05 July 2015
Bu şarkı aldı götürdü beni...
Bu şarkıyı ilk Lucy Prebble'ın The Effect oyununun sonunda dinlemiştim. Ve tabi ki tipik özelliğim olan, bir şarkıyı on yüz milyon kere tekrara alıp dinleme sayesinde damarlarımda alt yazı olarak şarkının sözlerini hissetmeye başlamıştım.
Nereden döndüm ben şimdi buraya? Bu bembeyaz sayfalara dökecek çokça şey var anlayacağın üzere. Hadi iyi bir kaç şey yazayım da, okuyan biri çıksın bana yorum yapsın. Yalnız değilsin desin. Beklediğim ilgiyi ve şevkati göstersin.
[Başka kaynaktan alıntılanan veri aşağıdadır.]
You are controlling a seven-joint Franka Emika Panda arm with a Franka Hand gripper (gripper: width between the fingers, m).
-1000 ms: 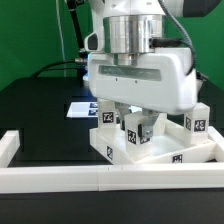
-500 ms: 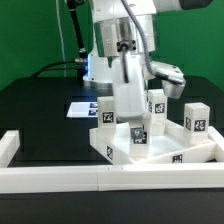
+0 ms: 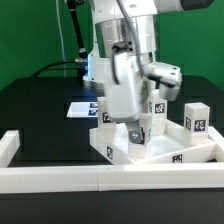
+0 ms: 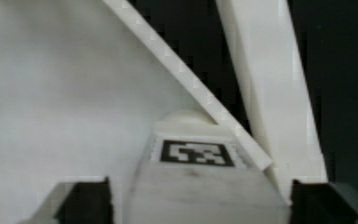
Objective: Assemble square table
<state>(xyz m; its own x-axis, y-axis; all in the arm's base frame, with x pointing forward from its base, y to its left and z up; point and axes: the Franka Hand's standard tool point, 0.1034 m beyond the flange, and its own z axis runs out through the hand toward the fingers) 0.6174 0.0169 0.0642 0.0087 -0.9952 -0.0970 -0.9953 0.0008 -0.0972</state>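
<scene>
The fingers stand apart either side of a small white tagged block leg, not visibly touching it, above the large white plastic square slab.

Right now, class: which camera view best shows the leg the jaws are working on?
The wrist view: the leg fills the space between the jaws, its tag facing the lens. In the exterior view the gripper and arm hide most of that leg.
</scene>
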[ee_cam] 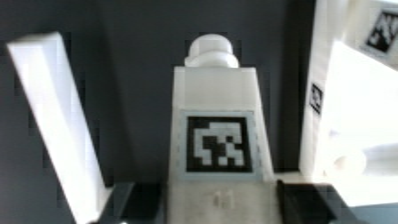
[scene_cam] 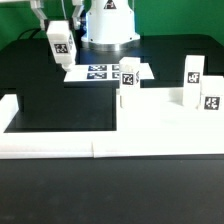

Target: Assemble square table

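Observation:
My gripper (scene_cam: 56, 33) is at the exterior view's far left, above the table, shut on a white tagged leg (scene_cam: 59, 44). In the wrist view the leg (ee_cam: 217, 120) sits between the two dark fingers (ee_cam: 135, 204), its tag facing the camera and its rounded tip pointing away. The white square plate (scene_cam: 165, 112) lies at the right. Three more legs stand on it: one at its far left corner (scene_cam: 128, 73), one at the far right (scene_cam: 192, 69) and one nearer at the right (scene_cam: 211, 97).
The marker board (scene_cam: 98, 72) lies in front of the robot base (scene_cam: 108, 25). White border rails run along the left (scene_cam: 10, 105) and the front (scene_cam: 110, 147). In the wrist view a white rail (ee_cam: 47, 120) and a white tagged part (ee_cam: 347, 90) flank the leg.

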Robot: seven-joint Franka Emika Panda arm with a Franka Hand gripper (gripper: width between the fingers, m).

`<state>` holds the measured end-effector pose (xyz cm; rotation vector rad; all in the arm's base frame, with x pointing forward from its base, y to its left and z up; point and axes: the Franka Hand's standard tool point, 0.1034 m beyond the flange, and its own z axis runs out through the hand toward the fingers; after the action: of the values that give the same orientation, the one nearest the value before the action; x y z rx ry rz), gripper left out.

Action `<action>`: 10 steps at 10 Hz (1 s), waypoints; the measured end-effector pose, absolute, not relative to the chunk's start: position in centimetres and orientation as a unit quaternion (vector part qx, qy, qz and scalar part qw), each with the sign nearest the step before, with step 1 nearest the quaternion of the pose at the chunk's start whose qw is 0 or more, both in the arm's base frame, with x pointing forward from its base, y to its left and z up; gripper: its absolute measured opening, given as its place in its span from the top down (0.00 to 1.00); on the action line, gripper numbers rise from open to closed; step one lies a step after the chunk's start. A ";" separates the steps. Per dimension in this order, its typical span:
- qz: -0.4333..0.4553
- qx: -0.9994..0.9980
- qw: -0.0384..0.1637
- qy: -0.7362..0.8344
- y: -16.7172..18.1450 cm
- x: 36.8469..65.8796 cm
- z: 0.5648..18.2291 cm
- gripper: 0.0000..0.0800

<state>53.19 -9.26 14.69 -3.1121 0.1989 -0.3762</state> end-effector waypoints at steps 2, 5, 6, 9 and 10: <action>-0.212 -0.973 -0.013 0.094 -6.1 57.4 15.8 0.63; -0.293 -0.948 -0.018 0.121 -4.6 59.5 17.0 0.63; -0.288 -0.950 -0.017 0.121 -4.5 59.5 16.9 0.63; -0.290 -0.949 -0.016 0.123 -4.2 59.5 16.7 0.63; -0.293 -0.949 -0.017 0.117 -2.3 59.4 15.2 0.63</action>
<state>59.45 -2.29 15.20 -3.0125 0.3726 -0.9319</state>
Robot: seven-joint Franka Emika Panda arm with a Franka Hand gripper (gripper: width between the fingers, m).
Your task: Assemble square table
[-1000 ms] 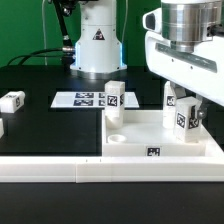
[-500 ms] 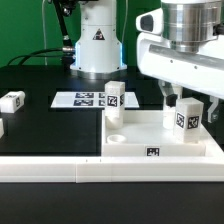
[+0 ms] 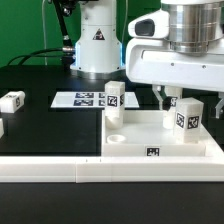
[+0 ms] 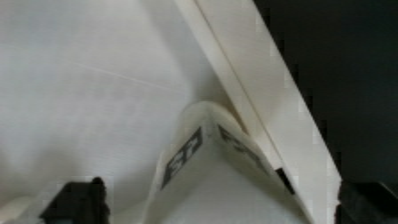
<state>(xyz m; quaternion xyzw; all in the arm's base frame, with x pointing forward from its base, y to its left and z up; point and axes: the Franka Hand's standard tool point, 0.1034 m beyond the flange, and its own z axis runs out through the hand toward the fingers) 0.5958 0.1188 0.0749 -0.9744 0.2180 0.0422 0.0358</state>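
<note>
gripper [image 3: 167, 98]: fingers spread, holding nothing, close above the right-hand leg [image 3: 186, 120] | square table slab [image 3: 150, 137]: at the table's near edge toward the exterior view's right corner, against the border rail [image 3: 60, 170]; second leg [image 3: 115, 98] upright at its far corner | risk: an off-centre descent may clip the leg, tilting it or shoving the slab.

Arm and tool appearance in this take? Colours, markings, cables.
White rounded arm base carrying a black-and-white triangular warning sticker; a dark cable runs beside it. The tool has a boxy, glossy white body under a silver-grey cylindrical wrist flange. Its fingertips look black in the wrist view.
</note>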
Ne iyi olur değil mi?
Hayatta bir sonuca vardıramadığınız anları düşünün bir. Hani ne ileri ne de geri gidemediğiniz. İçinizdeki iyiyi ve kötüyü çarpıştırdığınız. Durup dururken çöp tenekesine bile bakarken gözyaşlarınıza hakim olamadığınız ama soğan doğrarken kahkahalara boğulduğunuz. Çiçeklerinize garip isimler verdiğiniz salonunuzda, çayınızı yudumlarken gözlerini hayal ettiğiniz... Ailenize cephe alıp uzaklaştığınız ama sonra onları kaybedeceğinizi düşünüp pişman olduğunuz. Şu olmaz olası akıllı telefonu elinize alıp, en son görülme zamanı ile kendinize pay çıkardığınız. Anlatamadım değil mi? Biliyordum, yazmak da zor. Sabır diyorlar, hayırlısı diyorlar... RAHAT OL diyorlar. Deniyoruz bakalım ne de olsa denemeye inananlardanız.
Yazacağım umarım... özlemişim.
Subscribe to:
Posts (Atom)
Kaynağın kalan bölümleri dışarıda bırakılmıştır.